Like me, you may well decide that most of these sounds are equal shades of awesome. But scanning the many possible permutations opens up different moods and wells of inspiration, and makes it easy to tailor very different guitars to the pedal and your amp. The wet/dry blend can also be controlled by an expression pedal via the expression jack. And between this function (which can add really cool variation to a solo or contrast to a verse, chorus, or bridge section) and the footswitchable preset (more are accessible via MIDI) you can achieve really drastic shifts in color.
No function on the Professional adds as much dimension as when you use the pedal in stereo. The normal and stereo modes lend the Professional a different voice, even with a single amp in the mix. But with two amps, the Professional becomes a sort of re-mastered, Cinerama version of itself. I heightened the contrast by using Fender- and Vox-style amps next to each other, and the enveloping sensation of wide, deep modulations moving across an even wider physical field, and in twin waveforms that modulate in opposite directions, is addictive. If I were overdubbing on top of a guitar sound this fat, I’m not sure I would add much more than a shadowy acoustic track. At wet/dry blend levels that favor the vibrato you can get supersized Magnatone-style vibrato tones, which also sound really cool with a dark push from a smoky overdrive or fuzz. There are also many excellent rotary-type sounds to uncover and explore.
The Verdict
When set to its most CE-1- and JC-120-like sounds, I’m not sure I’d be able to tell the Vintage Ensemble Stereo Professional from the originals, and I’d be surprised if anyone could pick out the difference in a mix.
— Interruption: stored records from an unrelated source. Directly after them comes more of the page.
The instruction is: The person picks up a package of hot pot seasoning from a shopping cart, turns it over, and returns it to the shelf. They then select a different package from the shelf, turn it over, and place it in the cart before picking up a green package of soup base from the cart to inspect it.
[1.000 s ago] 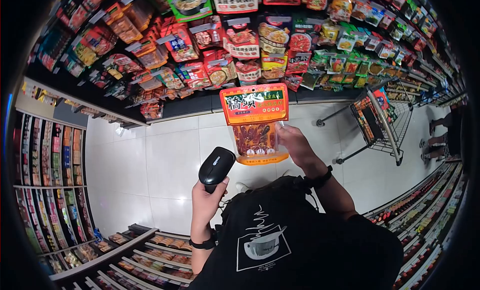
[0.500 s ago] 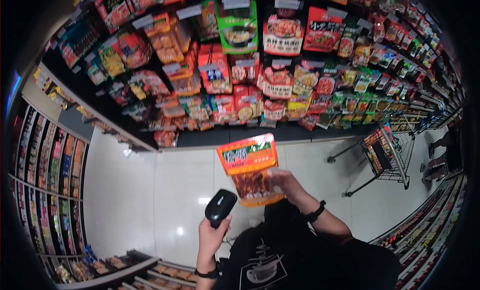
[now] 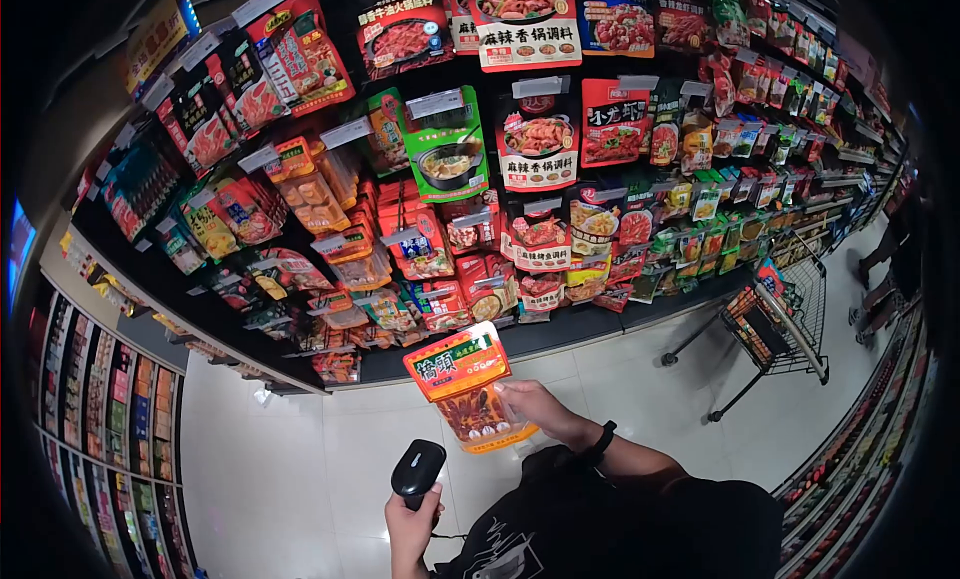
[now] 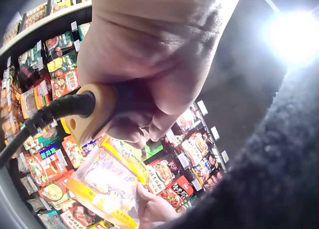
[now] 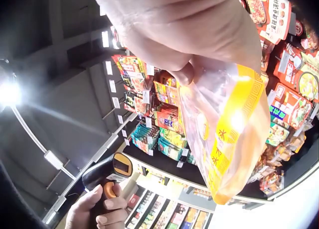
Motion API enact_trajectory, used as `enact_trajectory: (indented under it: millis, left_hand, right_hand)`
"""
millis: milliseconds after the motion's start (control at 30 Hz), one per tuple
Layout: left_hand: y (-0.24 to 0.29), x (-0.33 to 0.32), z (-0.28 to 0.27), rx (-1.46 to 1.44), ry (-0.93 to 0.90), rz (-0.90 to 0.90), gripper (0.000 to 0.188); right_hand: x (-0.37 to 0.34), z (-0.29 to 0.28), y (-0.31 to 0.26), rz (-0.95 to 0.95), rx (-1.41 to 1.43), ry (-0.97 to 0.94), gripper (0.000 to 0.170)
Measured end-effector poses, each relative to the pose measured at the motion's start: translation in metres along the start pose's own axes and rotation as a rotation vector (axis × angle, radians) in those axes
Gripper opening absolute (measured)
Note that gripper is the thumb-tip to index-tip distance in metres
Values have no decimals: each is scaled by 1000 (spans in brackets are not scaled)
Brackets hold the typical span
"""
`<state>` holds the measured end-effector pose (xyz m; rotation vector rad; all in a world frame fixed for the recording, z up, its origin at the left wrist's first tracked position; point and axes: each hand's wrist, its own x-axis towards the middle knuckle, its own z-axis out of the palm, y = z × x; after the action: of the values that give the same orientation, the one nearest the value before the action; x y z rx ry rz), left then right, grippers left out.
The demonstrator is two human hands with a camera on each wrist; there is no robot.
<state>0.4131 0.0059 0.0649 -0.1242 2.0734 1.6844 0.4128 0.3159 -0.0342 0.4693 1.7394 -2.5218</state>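
Observation:
A black handheld barcode scanner is gripped in my left hand, its head pointing up and away from me. In the left wrist view its cable runs from the handle's butt. An orange trigger shows under the fingers in the right wrist view. My right hand pinches the right edge of a food pouch. The pouch has a red printed top and a clear window onto dark reddish contents. It tilts to the left, just beyond the scanner and slightly right of it, with a gap between.
Ahead stands a dark shelf rack hung with many seasoning packets, including a green pouch. To the right is a shopping cart holding goods, with a person's legs behind it. More shelving lines the left side.
The head view has tilted up, showing more of the rack. The pouch has turned from nearly upright to leaning left. Both hands keep hold of the scanner and the pouch.

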Motion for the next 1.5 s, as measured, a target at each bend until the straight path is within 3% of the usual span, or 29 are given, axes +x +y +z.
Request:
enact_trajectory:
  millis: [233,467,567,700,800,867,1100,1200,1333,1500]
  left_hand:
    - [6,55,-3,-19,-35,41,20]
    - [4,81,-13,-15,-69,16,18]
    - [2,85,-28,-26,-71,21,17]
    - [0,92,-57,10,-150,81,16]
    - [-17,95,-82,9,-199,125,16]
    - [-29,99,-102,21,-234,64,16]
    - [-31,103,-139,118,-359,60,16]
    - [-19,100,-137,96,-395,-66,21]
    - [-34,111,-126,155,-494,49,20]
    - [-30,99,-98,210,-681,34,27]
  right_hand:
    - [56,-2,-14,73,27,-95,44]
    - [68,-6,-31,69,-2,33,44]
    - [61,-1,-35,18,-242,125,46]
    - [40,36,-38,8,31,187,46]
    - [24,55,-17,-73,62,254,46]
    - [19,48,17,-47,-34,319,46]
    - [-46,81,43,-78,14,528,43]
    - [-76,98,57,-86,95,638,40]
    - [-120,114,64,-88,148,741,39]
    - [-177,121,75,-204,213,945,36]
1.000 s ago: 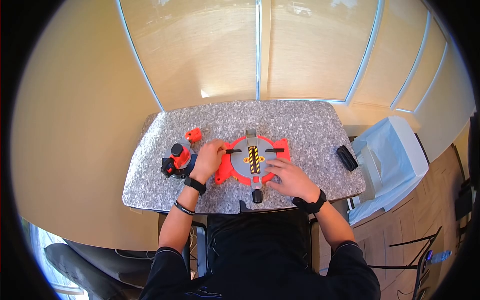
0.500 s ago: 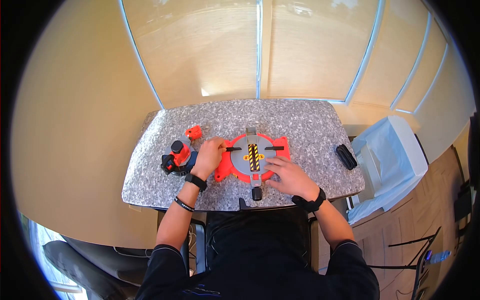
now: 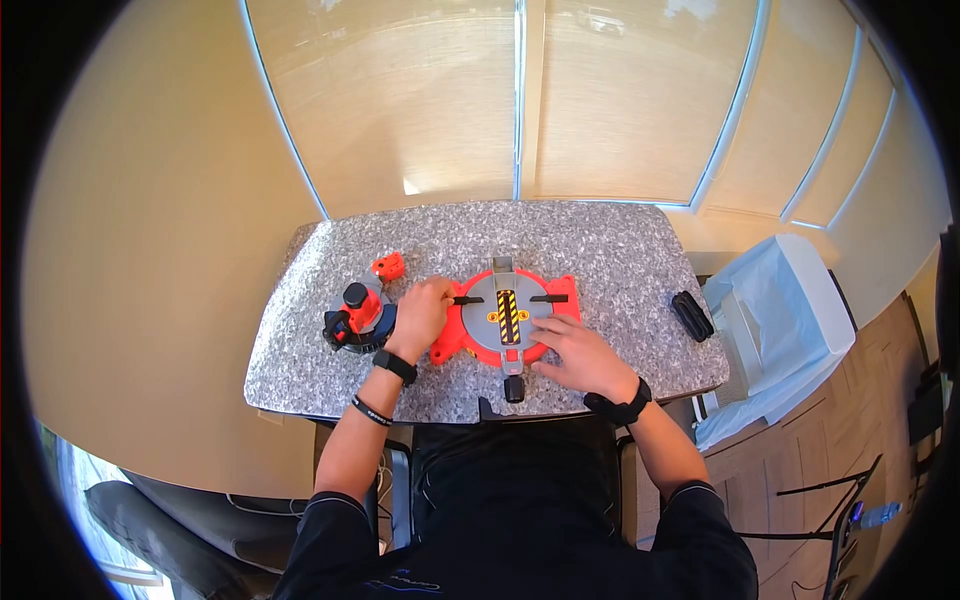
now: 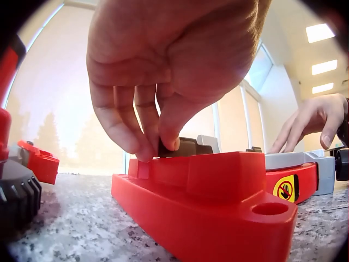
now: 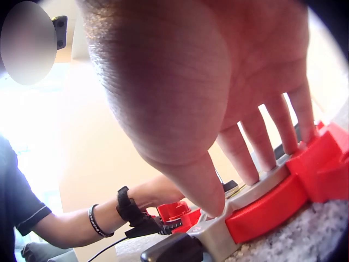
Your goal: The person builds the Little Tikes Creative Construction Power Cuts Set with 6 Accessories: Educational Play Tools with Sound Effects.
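Left hand (image 3: 422,318) pinched a black bar (image 4: 192,147); right hand (image 3: 580,352), fingers spread, touched the red base (image 4: 204,206) beneath. I judged it light, stiff plastic, best held by the corner (image 3: 441,353) near my left hand.

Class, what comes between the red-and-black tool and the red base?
In the head view, the left hand lies between the tool and the base.

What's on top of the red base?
A grey disc, a striped strip and two black bars. The left hand pinches the left bar, hiding its outer end; the right hand covers part of the disc's edge. Anything beneath the disc is hidden.
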A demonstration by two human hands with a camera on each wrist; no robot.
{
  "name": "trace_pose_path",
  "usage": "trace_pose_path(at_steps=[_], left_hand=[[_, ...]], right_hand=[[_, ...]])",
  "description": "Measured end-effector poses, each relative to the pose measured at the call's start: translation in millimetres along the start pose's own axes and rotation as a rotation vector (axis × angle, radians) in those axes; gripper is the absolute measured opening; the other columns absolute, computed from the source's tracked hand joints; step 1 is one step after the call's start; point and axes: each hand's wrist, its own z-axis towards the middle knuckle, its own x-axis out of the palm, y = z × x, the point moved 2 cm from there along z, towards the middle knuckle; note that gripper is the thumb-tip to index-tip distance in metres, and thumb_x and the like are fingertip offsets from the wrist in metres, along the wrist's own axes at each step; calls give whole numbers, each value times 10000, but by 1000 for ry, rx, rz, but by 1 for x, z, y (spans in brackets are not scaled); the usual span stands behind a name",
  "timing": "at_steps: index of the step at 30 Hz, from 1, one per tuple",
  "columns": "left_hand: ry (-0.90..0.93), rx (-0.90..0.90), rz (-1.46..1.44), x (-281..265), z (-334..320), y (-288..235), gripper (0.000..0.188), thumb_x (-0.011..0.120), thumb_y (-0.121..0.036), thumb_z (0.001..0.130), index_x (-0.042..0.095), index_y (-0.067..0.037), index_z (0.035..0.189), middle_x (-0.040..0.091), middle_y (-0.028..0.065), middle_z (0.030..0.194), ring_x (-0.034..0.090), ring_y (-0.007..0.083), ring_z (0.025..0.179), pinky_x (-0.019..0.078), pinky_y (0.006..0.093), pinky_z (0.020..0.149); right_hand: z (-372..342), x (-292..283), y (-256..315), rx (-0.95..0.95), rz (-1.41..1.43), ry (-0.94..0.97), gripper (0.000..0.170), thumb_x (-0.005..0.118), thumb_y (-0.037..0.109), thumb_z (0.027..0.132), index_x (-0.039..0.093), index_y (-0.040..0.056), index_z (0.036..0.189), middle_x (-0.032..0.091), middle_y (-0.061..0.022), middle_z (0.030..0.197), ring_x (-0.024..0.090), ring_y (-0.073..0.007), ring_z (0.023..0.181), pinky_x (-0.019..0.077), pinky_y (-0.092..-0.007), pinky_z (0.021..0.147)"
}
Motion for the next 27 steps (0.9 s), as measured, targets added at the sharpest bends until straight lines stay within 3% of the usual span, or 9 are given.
trace_pose_path(at_steps=[10, 12, 19, 25, 27], left_hand=[[-27, 34, -33, -3, -3, -1, 75, 694, -76, 888, 670, -32, 944, 680, 146, 949, 676, 399, 906, 544, 489, 781], [43, 32, -66, -9, -6, -3, 154, 714, -113, 897, 699, -45, 1034, 697, 151, 1008, 679, 400, 969, 550, 485, 828], [25, 108, -49, -37, -32, -16, 377, 731, -148, 909, 674, -74, 1275, 705, 171, 1184, 670, 400, 1102, 566, 482, 902], [-141, 92, -140, -77, -52, -10, 308, 739, -78, 912, 693, -25, 1212, 714, 178, 1193, 688, 387, 1101, 562, 429, 924], [-282, 53, -137, -94, -59, -7, 275, 742, -31, 900, 702, -11, 1172, 723, 174, 1156, 704, 378, 1062, 562, 413, 911]], right_hand=[[-1, 2, -2, -10, 17, -18, 466, 780, 277, 855, 707, 24, 1241, 629, -161, 1405, 561, -345, 1330, 505, -434, 1088], [0, 0, -2, -6, 18, -15, 466, 780, 277, 856, 707, 25, 1240, 630, -161, 1404, 562, -346, 1328, 505, -435, 1089], [0, 1, -3, -12, 23, -27, 455, 777, 281, 861, 711, 20, 1228, 636, -170, 1393, 571, -351, 1312, 510, -438, 1080], [0, 0, -1, -11, 32, -29, 450, 773, 280, 865, 708, 15, 1223, 635, -175, 1387, 572, -357, 1309, 512, -443, 1076], [0, 0, 0, -10, 39, -29, 450, 773, 277, 865, 707, 15, 1224, 635, -175, 1385, 572, -358, 1308, 512, -444, 1075]])
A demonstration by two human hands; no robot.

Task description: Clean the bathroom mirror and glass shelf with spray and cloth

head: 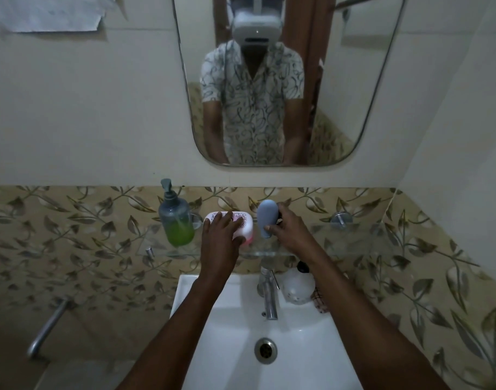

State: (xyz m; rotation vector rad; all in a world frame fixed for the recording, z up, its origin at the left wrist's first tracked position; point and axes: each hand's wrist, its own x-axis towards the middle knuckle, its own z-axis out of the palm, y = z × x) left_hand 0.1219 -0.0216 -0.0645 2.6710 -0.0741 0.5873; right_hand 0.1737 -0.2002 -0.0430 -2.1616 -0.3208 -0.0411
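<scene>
A rounded mirror (339,80) hangs on the wall above a glass shelf (339,240). On the shelf my left hand (221,232) rests on top of a white and pink soap box (248,220), fingers spread over its lid. My right hand (286,229) grips a blue-grey tube (266,218) standing upright beside the box. A white spray bottle (297,285) with a black top stands on the basin's back right corner, with a checked cloth (320,301) partly hidden behind my right forearm.
A pump dispenser with green liquid (176,220) stands at the shelf's left end. Below are the white basin (297,347), its chrome tap (269,294) and the drain (265,350). A metal pipe (47,327) juts from the left wall. Paper (49,15) hangs top left.
</scene>
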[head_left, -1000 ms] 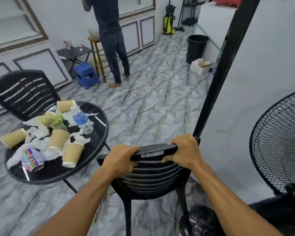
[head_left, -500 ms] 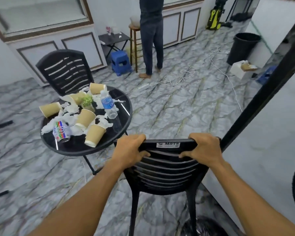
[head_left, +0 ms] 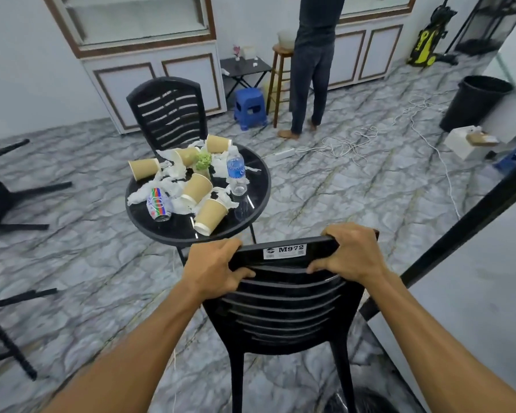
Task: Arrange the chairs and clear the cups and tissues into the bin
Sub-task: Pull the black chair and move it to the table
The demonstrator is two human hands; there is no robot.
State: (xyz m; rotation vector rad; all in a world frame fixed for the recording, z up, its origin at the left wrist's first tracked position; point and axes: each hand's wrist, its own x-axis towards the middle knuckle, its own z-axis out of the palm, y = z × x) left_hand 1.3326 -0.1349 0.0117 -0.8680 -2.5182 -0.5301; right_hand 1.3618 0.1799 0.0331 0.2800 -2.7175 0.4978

These qualities alone make it impressive as a stand-in for those now very expensive units. But it’s the sounds in between—the blends of vibrato and chorus mixed with various depth rates and mono or stereo routing—that make the Professional a little extra special. Ordinarily, chorus is something I strongly prefer in its analog form. But the Professional comes off as convincingly analog, and even when played alongside favorite analog choruses I found plenty of tones that I preferred from the Mr. Black. Certainly, there are many more sounds to explore here than in a run-of-the-mill chorus. And when you factor in that sonic abundance alongside the sturdy U.S. build, the $299 street price seems especially fair.